**TASK PROMPT**
Copy the listing exactly as given. Omit every picture.

**PROVIDED DATA**
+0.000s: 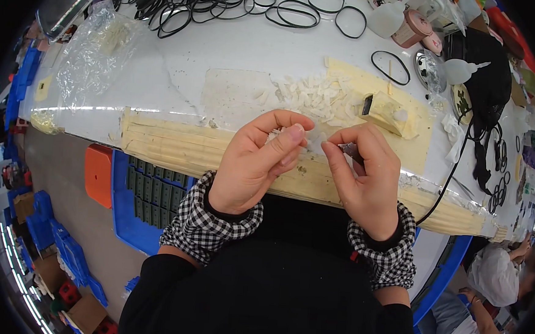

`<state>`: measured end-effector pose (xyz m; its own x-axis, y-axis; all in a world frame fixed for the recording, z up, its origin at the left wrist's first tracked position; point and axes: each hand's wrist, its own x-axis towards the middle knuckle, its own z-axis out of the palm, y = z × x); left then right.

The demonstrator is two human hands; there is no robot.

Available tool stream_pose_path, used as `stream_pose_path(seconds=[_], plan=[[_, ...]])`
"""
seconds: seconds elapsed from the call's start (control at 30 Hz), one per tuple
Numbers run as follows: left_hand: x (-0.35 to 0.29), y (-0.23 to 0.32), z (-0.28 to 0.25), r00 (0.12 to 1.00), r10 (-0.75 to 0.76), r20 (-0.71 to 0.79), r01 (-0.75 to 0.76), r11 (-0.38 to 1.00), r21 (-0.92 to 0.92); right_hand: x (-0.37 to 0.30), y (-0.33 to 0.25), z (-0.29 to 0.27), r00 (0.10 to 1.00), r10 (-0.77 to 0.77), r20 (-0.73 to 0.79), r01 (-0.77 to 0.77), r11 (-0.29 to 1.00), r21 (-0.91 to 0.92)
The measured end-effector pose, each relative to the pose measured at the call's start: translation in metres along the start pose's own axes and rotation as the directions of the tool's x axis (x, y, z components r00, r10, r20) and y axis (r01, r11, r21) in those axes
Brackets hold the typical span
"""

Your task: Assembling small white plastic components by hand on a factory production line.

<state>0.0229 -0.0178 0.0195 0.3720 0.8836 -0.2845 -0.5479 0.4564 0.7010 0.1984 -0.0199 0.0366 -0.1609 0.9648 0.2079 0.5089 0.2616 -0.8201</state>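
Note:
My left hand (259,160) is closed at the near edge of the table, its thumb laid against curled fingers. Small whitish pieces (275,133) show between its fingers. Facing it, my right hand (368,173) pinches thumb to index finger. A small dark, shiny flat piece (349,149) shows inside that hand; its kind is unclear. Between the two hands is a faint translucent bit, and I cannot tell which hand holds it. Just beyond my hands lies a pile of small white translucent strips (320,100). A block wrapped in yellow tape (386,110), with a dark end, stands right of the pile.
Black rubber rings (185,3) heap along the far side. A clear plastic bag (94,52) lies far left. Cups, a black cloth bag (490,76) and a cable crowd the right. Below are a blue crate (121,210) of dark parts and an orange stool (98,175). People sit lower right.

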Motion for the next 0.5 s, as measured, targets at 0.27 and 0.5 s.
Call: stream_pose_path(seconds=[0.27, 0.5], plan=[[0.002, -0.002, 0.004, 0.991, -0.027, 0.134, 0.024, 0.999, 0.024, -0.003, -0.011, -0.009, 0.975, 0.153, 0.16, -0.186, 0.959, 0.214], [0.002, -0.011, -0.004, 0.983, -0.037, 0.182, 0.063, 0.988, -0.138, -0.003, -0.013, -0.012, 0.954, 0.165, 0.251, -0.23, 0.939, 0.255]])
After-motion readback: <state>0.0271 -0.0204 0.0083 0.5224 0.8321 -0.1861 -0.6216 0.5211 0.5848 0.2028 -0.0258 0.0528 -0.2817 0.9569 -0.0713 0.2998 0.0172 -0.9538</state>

**TASK SOLUTION**
+0.000s: 

`<state>`: measured end-effector pose (xyz m; its own x-axis, y-axis; all in a world frame fixed for the recording, z up, its origin at the left wrist's first tracked position; point and axes: each hand's wrist, its own x-axis towards the middle knuckle, its own z-axis out of the palm, y = z × x); left then right.

The demonstrator is two human hands; there is no robot.

Available tool stream_pose_path, used as `stream_pose_path(seconds=[_], plan=[[_, ...]])`
"""
seconds: seconds elapsed from the call's start (control at 30 Hz), one per tuple
Numbers run as follows: left_hand: x (-0.35 to 0.29), y (-0.23 to 0.32), z (-0.28 to 0.25), r00 (0.12 to 1.00), r10 (-0.75 to 0.76), r20 (-0.71 to 0.79), r01 (-0.75 to 0.76), r11 (-0.38 to 1.00), r21 (-0.92 to 0.92); right_hand: x (-0.37 to 0.30), y (-0.33 to 0.25), z (-0.29 to 0.27), r00 (0.10 to 1.00), r10 (-0.77 to 0.77), r20 (-0.73 to 0.79), r01 (-0.77 to 0.77), r11 (-0.29 to 1.00), r21 (-0.91 to 0.92)
The measured end-effector pose, each relative to the pose measured at the call's start: translation in metres along the start pose's own axes and rotation as the directions of the tool's x axis (x, y, z components r00, r10, r20) and y axis (r01, r11, r21) in those axes
Brackets hold the typical span
"""

Your task: Assembling small white plastic components by hand on a factory production line.

<state>0.0229 -0.0178 0.0195 0.3720 0.8836 -0.2845 -0.5479 0.4564 0.7010 0.1984 -0.0199 0.0366 -0.1609 0.9648 0.2079 0.5089 0.2616 -0.8201</state>
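Note:
My left hand (259,160) is closed at the near edge of the table, its thumb laid against curled fingers. Small whitish pieces (275,133) show between its fingers. Facing it, my right hand (368,173) pinches thumb to index finger. A small dark, shiny flat piece (349,149) shows inside that hand; its kind is unclear. Between the two hands is a faint translucent bit, and I cannot tell which hand holds it. Just beyond my hands lies a pile of small white translucent strips (320,100). A block wrapped in yellow tape (386,110), with a dark end, stands right of the pile.
Black rubber rings (185,3) heap along the far side. A clear plastic bag (94,52) lies far left. Cups, a black cloth bag (490,76) and a cable crowd the right. Below are a blue crate (121,210) of dark parts and an orange stool (98,175). People sit lower right.
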
Motion for the next 0.5 s, as measured, targets at 0.27 and 0.5 s.
Call: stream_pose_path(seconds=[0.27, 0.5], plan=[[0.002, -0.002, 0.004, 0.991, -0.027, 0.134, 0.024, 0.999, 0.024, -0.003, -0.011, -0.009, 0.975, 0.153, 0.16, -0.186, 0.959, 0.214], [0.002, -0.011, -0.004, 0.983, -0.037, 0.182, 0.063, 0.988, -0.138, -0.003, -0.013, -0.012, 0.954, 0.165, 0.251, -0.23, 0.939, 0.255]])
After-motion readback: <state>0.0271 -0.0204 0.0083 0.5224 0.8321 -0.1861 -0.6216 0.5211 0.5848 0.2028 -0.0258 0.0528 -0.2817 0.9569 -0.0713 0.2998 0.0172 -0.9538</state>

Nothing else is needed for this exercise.